It's depressing, isn't it? Women of a certain age are so used to being told they should expect their libido to fail, that they approach menopause fully expecting to swap their G-strings for fleecy dressing gowns. Nearly 80 per cent of women attending sex therapy clinics suffer from low sexual desire, a condition with symptoms that include: loss of sexual “spark”; little desire to initiate sex; aversion to sexual overtures; and pain on intercourse. The causes? Extreme tiredness, stress, depression, use of antidepressants (bit of a catch-22 that one) and general unhappiness in a relationship.
Female sexual arousal disorder or hypoactive sexual desire disorder may be related to ailments that affect blood flow. For example, a 1987 study showed that 78 per cent of women being treated for raised blood pressure had difficulty in becoming sexually aroused, but it could also occur as a result of heart disease, diabetes, thyroid problems, surgery, multiple sclerosis, obesity, taking antihistamines, narcotics, the list goes on.

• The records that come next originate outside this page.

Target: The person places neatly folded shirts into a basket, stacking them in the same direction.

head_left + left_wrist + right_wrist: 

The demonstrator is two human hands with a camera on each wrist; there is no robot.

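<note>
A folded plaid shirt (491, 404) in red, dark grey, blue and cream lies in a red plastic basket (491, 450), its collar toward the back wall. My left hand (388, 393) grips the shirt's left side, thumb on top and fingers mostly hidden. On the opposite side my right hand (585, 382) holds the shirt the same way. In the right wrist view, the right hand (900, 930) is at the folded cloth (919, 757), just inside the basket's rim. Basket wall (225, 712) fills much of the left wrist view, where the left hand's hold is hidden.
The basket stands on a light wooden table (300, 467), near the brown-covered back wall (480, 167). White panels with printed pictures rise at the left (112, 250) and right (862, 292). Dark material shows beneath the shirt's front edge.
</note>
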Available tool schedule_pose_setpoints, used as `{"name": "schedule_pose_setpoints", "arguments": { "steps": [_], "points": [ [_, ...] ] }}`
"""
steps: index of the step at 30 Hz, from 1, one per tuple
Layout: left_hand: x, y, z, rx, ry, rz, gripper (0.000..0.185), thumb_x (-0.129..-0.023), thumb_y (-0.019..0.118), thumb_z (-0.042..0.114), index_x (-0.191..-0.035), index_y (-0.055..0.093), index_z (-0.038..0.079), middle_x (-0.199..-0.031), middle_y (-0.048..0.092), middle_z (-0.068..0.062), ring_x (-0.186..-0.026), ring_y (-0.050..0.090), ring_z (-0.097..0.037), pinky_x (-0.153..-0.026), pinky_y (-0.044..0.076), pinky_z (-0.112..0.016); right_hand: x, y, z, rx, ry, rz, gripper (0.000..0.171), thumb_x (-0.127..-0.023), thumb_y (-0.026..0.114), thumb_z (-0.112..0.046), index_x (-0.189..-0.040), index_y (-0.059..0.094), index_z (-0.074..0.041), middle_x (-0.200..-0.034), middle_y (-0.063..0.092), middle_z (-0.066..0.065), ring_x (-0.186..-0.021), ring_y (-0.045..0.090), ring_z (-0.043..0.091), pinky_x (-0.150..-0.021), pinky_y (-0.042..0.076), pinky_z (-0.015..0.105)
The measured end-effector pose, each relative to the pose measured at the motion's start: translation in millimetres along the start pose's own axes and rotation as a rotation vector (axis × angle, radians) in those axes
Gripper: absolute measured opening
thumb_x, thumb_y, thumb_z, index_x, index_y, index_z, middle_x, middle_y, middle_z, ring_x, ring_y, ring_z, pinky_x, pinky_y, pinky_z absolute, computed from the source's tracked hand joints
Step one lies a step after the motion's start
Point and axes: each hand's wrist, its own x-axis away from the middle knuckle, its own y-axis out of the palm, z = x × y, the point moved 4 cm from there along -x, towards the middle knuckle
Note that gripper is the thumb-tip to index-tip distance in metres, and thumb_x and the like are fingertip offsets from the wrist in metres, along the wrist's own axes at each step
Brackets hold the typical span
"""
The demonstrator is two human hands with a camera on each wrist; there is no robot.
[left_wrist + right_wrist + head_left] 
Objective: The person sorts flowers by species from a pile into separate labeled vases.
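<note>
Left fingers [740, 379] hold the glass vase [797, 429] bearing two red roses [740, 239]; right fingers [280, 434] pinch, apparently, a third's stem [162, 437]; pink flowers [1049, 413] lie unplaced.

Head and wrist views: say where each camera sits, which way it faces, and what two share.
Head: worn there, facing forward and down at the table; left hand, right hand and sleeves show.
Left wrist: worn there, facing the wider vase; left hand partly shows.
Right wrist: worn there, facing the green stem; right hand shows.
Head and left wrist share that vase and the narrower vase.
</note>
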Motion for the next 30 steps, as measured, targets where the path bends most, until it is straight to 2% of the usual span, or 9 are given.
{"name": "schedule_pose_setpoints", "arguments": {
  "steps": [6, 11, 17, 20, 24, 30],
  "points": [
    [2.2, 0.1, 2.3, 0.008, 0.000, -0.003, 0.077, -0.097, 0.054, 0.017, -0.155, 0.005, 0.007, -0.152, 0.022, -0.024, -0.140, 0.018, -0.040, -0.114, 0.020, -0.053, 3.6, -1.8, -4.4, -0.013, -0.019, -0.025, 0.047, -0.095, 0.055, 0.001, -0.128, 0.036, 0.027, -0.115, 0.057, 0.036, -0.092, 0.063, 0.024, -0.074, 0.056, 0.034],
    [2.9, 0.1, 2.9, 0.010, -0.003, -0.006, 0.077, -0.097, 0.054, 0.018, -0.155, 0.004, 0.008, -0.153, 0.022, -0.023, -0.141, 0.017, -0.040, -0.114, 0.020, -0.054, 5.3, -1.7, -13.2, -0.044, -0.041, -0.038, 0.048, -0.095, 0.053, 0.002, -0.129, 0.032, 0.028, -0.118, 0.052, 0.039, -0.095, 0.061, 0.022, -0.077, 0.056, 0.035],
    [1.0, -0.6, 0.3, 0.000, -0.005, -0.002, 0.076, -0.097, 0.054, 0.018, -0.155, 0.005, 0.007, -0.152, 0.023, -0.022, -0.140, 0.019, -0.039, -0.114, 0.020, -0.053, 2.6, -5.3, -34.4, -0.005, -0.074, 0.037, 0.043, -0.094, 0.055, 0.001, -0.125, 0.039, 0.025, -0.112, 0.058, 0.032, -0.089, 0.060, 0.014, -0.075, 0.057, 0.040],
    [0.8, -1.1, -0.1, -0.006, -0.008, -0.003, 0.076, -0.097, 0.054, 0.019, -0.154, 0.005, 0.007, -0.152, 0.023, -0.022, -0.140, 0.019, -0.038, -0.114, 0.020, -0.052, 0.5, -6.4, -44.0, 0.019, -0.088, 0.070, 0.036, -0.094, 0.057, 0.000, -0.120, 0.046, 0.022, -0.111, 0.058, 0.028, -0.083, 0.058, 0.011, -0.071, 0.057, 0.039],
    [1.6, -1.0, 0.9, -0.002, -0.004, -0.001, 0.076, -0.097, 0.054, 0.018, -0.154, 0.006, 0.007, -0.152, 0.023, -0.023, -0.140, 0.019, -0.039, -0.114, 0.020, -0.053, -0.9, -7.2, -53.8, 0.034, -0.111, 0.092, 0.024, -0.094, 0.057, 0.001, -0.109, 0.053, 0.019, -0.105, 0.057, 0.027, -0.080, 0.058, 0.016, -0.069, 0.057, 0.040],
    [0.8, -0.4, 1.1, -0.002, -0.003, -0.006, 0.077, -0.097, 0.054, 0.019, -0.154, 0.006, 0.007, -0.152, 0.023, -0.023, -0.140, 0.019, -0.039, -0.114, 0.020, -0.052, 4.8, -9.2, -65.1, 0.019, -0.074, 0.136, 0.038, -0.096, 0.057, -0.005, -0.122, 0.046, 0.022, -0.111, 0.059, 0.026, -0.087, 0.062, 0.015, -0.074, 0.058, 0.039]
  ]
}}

It's a well-known fact that expectation influences outcome. Actually it's a scientifically proven theory. In 1963 the Harvard psychologist, Robert Rosenthal, and Lenore Jacobson, the principal of an elementary school in San Francisco, collaborated on a study which demonstrated that if teachers are led to expect enhanced performance from some children, then the children do indeed perform better. Known as the Pygmalion effect, the theory could just as easily be applied to assumptions about female sexual function in later life.
So, although it is my duty to point out that your inability to respond to your “someone special” could be an indication that you are suffering from a “condition”, I also suspect that older women who are primed to believe that their libidos will fail them are simply living up to expectations. Before you pursue some kind of diagnosis I would urge you to consider whether you are expecting your “special someone” to crank up a rusty libido that you have failed to keep oiled.
If you haven't been masturbating, you need to. Invest in a good vibrator such as the Hitachi Magic Wand (www.loveshackuk .com) and use it with a good lubricant. Astroglide is great or you could try the Yes (www.yesyesyes.org ) organic range. You might also want to get some erotic reading from www.lovehoney.co.uk/eroticbookclub . In your own time, reacquaint yourself with the sensations of arousal, penetration and orgasm until you become more confident about your sexual response.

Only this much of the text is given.